--- WORK INSTRUCTION ---
If a line in the data below contains the word "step", copy it out.

--- GIVEN MATERIAL ---
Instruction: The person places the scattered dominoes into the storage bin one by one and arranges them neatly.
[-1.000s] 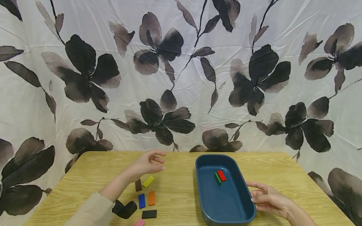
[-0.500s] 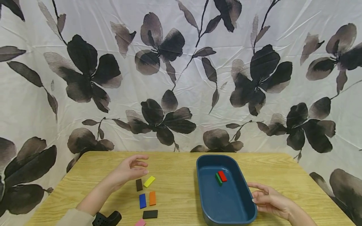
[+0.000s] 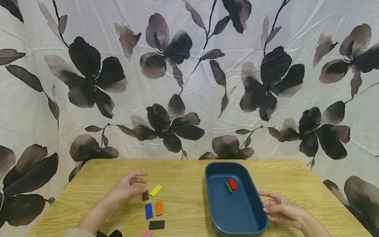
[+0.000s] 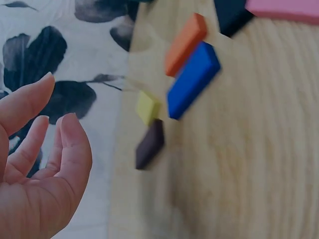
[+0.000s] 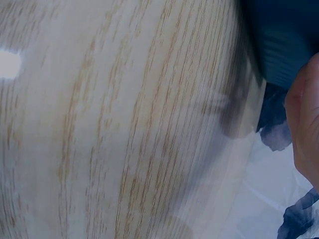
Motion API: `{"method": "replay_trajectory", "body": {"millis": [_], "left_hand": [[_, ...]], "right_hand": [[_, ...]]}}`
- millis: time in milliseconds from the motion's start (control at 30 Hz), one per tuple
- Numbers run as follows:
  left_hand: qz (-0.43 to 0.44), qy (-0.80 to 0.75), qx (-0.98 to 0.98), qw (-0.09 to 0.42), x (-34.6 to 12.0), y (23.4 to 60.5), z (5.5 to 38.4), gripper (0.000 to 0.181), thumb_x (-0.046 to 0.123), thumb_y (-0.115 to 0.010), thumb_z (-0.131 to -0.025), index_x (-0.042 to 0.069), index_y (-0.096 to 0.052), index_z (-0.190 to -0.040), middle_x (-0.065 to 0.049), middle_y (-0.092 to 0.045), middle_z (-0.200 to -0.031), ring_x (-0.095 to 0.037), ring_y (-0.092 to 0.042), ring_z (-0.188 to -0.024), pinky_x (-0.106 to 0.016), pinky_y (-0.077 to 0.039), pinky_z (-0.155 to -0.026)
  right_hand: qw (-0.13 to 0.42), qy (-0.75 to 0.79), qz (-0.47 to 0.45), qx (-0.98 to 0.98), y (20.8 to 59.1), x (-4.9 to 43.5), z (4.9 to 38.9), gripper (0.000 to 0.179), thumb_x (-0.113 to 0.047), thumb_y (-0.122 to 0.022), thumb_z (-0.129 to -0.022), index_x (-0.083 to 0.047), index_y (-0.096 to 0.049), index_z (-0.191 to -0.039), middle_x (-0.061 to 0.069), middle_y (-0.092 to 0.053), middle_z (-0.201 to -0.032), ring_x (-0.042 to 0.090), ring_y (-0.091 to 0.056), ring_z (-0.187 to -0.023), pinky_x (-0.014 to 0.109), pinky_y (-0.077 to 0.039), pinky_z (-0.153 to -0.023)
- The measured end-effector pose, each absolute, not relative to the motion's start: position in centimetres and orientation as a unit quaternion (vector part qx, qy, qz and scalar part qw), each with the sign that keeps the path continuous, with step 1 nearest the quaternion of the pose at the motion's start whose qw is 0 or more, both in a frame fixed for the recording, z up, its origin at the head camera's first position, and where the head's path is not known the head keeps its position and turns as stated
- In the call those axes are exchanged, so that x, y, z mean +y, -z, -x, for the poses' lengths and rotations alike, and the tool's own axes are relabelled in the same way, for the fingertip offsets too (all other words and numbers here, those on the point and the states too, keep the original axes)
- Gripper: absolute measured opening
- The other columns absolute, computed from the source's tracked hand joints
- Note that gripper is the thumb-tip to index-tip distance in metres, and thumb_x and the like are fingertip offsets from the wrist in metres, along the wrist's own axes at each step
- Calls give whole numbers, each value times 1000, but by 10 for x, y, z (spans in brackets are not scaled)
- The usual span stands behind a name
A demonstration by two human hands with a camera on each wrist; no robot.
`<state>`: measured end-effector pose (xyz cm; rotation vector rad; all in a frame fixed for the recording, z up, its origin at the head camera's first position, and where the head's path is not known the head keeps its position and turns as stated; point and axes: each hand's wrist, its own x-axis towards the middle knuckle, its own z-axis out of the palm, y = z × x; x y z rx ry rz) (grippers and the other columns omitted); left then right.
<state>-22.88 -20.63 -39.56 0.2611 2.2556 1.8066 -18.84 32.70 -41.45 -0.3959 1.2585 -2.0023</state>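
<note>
My left hand point(image 3: 125, 189) reaches over the left part of the table, fingers loosely bent and nothing between them. Its thumb tip overlaps the dark brown block point(image 3: 145, 195) in the head view; the left wrist view shows that brown block point(image 4: 150, 145) apart from the fingers. Close by lie a yellow block point(image 3: 155, 190), a blue block point(image 3: 149, 211) and an orange block point(image 3: 159, 208). At the right, my right hand point(image 3: 282, 210) holds the side of a deep blue plastic bin point(image 3: 211, 200), thumb at the rim. Inside it are a red block point(image 3: 232, 184) and a green block point(image 3: 228, 187).
A black block point(image 3: 157, 224) and a pink block point(image 3: 146, 233) lie nearer the front of the wooden table point(image 3: 183, 197). A black device point(image 3: 113, 233) sits by the left wrist. Behind the table hangs a white floral cloth point(image 3: 189, 108).
My left hand has drawn back to the left, then lowered toward the brown block. The right hand, the bin and the blocks stay as they were.
</note>
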Motion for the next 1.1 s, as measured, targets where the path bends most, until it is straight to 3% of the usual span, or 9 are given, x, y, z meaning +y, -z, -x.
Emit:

--- EXERCISE OUTPUT ---
- The measured end-effector pose, each absolute, not relative to the motion's start: position in centimetres and orientation as a unit quaternion (vector part qx, qy, qz and scalar part qw), each with the sign that keeps the path continuous, with step 1 nearest the quaternion of the pose at the motion's start whose qw is 0 or more, both in a frame fixed for the recording, z up, its origin at the head camera's first position, and where the head's path is not known the head keeps its position and turns as stated
- Note that gripper is the thumb-tip to index-tip distance in metres, and thumb_x and the like are fingertip offsets from the wrist in metres, along the wrist's own axes at each step

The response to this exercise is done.